REQUIRED WORK: Leave the pictures aside and copy all the data exactly.

RECORDED DATA:
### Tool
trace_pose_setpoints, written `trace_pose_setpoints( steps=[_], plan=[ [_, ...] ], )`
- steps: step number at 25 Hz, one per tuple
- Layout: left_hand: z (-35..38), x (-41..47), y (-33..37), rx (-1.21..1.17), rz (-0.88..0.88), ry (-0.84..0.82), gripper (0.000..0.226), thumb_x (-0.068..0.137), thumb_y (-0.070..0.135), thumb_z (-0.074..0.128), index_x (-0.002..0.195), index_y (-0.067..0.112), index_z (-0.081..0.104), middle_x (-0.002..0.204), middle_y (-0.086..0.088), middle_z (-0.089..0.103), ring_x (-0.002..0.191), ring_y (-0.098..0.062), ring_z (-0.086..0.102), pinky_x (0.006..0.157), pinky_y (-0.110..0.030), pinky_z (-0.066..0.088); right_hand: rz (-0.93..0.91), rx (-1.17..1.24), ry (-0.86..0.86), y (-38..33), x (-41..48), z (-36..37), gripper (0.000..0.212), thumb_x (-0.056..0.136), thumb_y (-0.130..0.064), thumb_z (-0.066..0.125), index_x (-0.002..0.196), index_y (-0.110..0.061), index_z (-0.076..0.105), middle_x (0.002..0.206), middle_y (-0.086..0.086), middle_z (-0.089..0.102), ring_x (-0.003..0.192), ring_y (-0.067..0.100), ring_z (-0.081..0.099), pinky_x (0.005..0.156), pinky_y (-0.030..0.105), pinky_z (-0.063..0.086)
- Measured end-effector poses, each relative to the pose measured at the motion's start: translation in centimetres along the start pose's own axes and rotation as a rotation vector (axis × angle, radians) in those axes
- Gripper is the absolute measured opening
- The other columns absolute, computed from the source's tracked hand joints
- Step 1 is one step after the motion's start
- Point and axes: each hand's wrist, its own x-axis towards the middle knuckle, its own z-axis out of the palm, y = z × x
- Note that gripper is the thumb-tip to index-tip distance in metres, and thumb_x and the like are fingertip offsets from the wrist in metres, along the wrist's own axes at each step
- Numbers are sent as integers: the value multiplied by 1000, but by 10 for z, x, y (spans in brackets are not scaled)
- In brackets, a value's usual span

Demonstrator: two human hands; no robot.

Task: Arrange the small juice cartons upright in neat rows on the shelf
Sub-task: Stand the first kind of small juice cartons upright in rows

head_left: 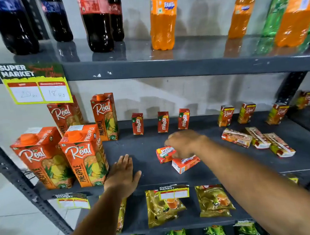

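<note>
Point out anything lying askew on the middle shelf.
Two red cartons lie flat under the right hand. Three more cartons lie toppled farther right. The back-row cartons stand upright.

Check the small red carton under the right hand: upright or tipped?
Tipped: the small red carton lies flat, straw side up, under the right hand.

— What's sitting on the dark shelf [220, 167]?
— Tall pineapple cartons [82, 153] standing left, small cartons [163, 122] lining up far back, two red ones [174, 157] lying near centre, three more [257, 142] lying right.
</note>
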Motion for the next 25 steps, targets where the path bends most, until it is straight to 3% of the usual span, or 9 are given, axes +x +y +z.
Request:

SOLUTION TO THIS TASK:
### Tool
trace_pose_setpoints, written `trace_pose_setpoints( steps=[_], plan=[ [_, ...] ], )`
- steps: step number at 25 Hz, one per tuple
- Layout: left_hand: z (-35..38), x (-41..47), y (-33..37), rx (-1.21..1.17), rz (-0.88..0.88), ry (-0.84..0.82), gripper (0.000..0.226), thumb_x (-0.068..0.137), thumb_y (-0.070..0.135), thumb_z (-0.074..0.128), index_x (-0.002..0.195), index_y (-0.067..0.112), index_z (-0.081..0.104), middle_x (-0.002..0.204), middle_y (-0.086..0.088), middle_z (-0.089..0.103), ring_x (-0.002..0.191), ring_y (-0.098..0.062), ring_z (-0.086..0.102), pinky_x (0.006..0.157), pinky_y (-0.110..0.030), pinky_z (-0.066..0.088); right_hand: rz (-0.93..0.91), rx (-1.17..1.24), ry (-0.86..0.86), y (-38..33), x (-41..48), z (-36..37), gripper (0.000..0.212), thumb_x (-0.056..0.136), thumb_y (-0.130..0.064), thumb_z (-0.066..0.125), index_x (-0.002..0.196), index_y (-0.110..0.061), index_z (-0.076..0.105), middle_x (0.002..0.206), middle_y (-0.086..0.086), middle_z (-0.089..0.102), ring_x (-0.003..0.192), ring_y (-0.067..0.100), ring_z (-0.081..0.099), pinky_x (0.005..0.156), pinky_y (-0.030..0.105), pinky_z (-0.063..0.086)
- Measured end-effector poses, each relative to the pose measured at the motion's start: translation in centimetres along the start pose's own axes and rotation as a rotation vector (axis × angle, radians) in those axes
- Gripper is the absolute measured opening
- The other columns absolute, computed from the source's tracked hand joints
- Step 1 is one step after the motion's start
- Point and axes: each hand's wrist, its own x-axis towards the middle knuckle, its own z-axis out of the palm, y = z × x
- Note that gripper is the thumb-tip to index-tip distance in metres, and thumb_x and the like are fingertip offsets from the wrist in metres, along the wrist's own axes at each step
- Numbers are sent as integers: the value multiplied by 1000, but by 10 for z, x, y (spans in brackets are not scaled)
- In brackets, a value's usual span

Demonstrator: two human hands; no robot.

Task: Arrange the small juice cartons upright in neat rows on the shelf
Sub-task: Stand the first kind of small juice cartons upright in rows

head_left: 

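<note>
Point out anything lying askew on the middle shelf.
Two red cartons lie flat under the right hand. Three more cartons lie toppled farther right. The back-row cartons stand upright.

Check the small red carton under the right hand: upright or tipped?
Tipped: the small red carton lies flat, straw side up, under the right hand.

— What's sitting on the dark shelf [220, 167]?
— Tall pineapple cartons [82, 153] standing left, small cartons [163, 122] lining up far back, two red ones [174, 157] lying near centre, three more [257, 142] lying right.
</note>
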Motion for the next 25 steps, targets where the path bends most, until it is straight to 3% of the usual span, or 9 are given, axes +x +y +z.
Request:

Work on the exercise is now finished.